Pipeline Bakeshop & Creamery in Kaimukī on Oʻahu launched its online store in December 2019, selling its scratch-made malasadas, cake bombs (mini bundt cakes) and giant cookies to customers across the U.S. for the Christmas season. But with the spread of COVID-19 shutting down eateries and halting travel, this bakery has seen orders on the rise from folks across the U.S. craving the sugary, doughy Portuguese doughnuts. (Leonard’s Bakery on Oʻahu also sells its malasadas online.)
Just this week the bakery mailed baked goods to 22 states, from California to New York. “It’s crazy,” says owner Gayla Young.
Right now, because of COVID-19, the bakery is open five days a week and takes orders online with curbside pick-up. Only one customer at a time—with a face mask—is allowed into the bakery.
So far, the pandemic hasn’t hurt the bakery too much, Young says. She feels very fortunate.
“Lucky for us, we segued into an online portal before all this because that’s where we were going anyway,” she says. “So when this happened ... we had everything ready. The infrastructure was there. We were able to change really quickly.”
The bakery ships out orders to the Mainland two days a week—every Tuesday and Wednesday—and malasadas ($49 for a dozen, which includes overnight shipping) is the most popular.
For serious cravings, consider the Best of Pipeline Gift Box ($99), which includes six malasadas in five flavors (original, cinnamon, coffee, cocoa and li hing), four 3-inch cake bombs (lemon, strawberry-guava, chocolate-hazelnut and one studded with Fruity Pebbles) and four monster cookies in four flavors, including the bakery’s popular Avery & Molly (cookies-and-cream cookie dough with brownies and marshmallows).

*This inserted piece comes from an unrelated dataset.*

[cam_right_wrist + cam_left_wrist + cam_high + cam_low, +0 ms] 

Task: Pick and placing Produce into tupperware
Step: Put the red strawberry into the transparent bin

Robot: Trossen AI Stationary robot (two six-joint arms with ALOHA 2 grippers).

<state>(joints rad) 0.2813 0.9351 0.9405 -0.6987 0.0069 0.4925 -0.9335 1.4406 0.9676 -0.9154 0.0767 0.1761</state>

Pipeline Bakeshop & Creamery opened four years ago in Kaimukī, a quick drive from Waikīkī. For about a year before opening the shop, Young worked with a pastry chef in Los Angeles on perfecting her malasada recipe. They’re bready but fluffy, with a crispy shell covered in a thick layer of white sugar.
The perfect quarantine indulgence.
“I know there are a lot of people who can’t come to Hawaiʻi,” Young says. “But now they can order their malasadas and eat them at home.”
Wherever you are.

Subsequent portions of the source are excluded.